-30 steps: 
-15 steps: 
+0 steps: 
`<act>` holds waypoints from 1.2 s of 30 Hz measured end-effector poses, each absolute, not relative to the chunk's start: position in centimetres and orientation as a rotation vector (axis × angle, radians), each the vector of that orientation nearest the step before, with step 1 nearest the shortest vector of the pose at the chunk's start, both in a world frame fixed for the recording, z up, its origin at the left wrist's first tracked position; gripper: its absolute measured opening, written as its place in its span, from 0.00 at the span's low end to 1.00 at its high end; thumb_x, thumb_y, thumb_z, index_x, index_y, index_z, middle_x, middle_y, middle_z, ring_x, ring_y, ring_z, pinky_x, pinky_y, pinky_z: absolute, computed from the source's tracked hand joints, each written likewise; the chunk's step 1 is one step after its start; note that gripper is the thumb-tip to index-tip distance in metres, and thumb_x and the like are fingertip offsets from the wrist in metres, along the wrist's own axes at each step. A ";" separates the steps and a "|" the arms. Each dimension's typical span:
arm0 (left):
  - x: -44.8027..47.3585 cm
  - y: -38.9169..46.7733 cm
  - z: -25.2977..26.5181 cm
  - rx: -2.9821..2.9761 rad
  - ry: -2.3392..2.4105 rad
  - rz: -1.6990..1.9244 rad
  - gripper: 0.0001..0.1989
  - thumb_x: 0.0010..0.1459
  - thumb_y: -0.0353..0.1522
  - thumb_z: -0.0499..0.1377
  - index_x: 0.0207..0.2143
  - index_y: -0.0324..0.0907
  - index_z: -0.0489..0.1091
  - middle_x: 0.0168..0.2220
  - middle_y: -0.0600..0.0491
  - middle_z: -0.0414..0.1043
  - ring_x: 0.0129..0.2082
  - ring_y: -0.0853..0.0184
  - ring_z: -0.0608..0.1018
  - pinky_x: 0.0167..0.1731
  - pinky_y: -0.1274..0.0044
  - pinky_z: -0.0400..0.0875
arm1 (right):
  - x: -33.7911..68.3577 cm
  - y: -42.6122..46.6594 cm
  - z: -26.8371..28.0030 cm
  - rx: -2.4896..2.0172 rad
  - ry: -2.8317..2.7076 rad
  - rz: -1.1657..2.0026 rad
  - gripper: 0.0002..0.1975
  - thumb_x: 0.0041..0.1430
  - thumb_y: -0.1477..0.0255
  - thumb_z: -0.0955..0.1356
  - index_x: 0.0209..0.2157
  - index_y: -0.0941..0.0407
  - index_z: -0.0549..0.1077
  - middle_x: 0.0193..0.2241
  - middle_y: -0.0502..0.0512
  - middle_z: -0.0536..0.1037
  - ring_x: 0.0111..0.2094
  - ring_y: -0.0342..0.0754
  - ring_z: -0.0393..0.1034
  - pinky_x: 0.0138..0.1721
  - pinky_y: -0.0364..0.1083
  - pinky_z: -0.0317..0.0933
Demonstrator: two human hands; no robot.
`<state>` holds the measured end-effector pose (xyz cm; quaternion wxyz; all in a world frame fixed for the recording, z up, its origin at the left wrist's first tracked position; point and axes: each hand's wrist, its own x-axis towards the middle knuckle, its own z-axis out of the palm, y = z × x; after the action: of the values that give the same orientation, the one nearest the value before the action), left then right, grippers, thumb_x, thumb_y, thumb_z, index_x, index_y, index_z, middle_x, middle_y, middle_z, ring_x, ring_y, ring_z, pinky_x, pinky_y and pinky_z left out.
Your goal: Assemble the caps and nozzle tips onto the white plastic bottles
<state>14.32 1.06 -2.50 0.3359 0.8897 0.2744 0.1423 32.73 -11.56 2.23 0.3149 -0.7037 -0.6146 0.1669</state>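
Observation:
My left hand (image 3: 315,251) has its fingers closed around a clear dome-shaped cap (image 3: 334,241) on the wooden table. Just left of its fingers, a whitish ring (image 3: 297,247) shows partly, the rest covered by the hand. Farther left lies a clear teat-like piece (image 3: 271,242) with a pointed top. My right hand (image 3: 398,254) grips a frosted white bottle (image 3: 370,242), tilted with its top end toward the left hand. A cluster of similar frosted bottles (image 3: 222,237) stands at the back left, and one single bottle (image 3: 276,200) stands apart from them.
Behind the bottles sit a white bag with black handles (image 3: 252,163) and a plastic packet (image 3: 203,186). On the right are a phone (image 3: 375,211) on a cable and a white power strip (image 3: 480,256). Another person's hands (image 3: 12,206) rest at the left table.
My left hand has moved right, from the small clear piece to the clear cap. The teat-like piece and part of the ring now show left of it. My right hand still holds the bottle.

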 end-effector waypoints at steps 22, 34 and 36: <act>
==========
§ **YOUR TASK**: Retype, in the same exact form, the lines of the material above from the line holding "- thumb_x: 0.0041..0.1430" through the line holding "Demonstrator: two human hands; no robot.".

§ **EXERCISE RESULT**:
  - thumb_x: 0.0041..0.1430
  - thumb_y: -0.1477..0.0255
  - thumb_z: -0.0955..0.1356
  - index_x: 0.0209..0.2157
  - index_y: -0.0941..0.0407
  - index_z: -0.0549..0.1077
  - middle_x: 0.0193..0.2241
  - middle_y: -0.0502..0.0512
  - middle_z: -0.0536..0.1037
  - ring_x: 0.0111..0.2094
  - ring_y: -0.0342..0.0754
  - ring_z: -0.0393..0.1034
  - pinky_x: 0.0138..0.1721
  - pinky_y: -0.0364..0.1083
  - pinky_z: -0.0317..0.0933
Demonstrator: two human hands; no robot.

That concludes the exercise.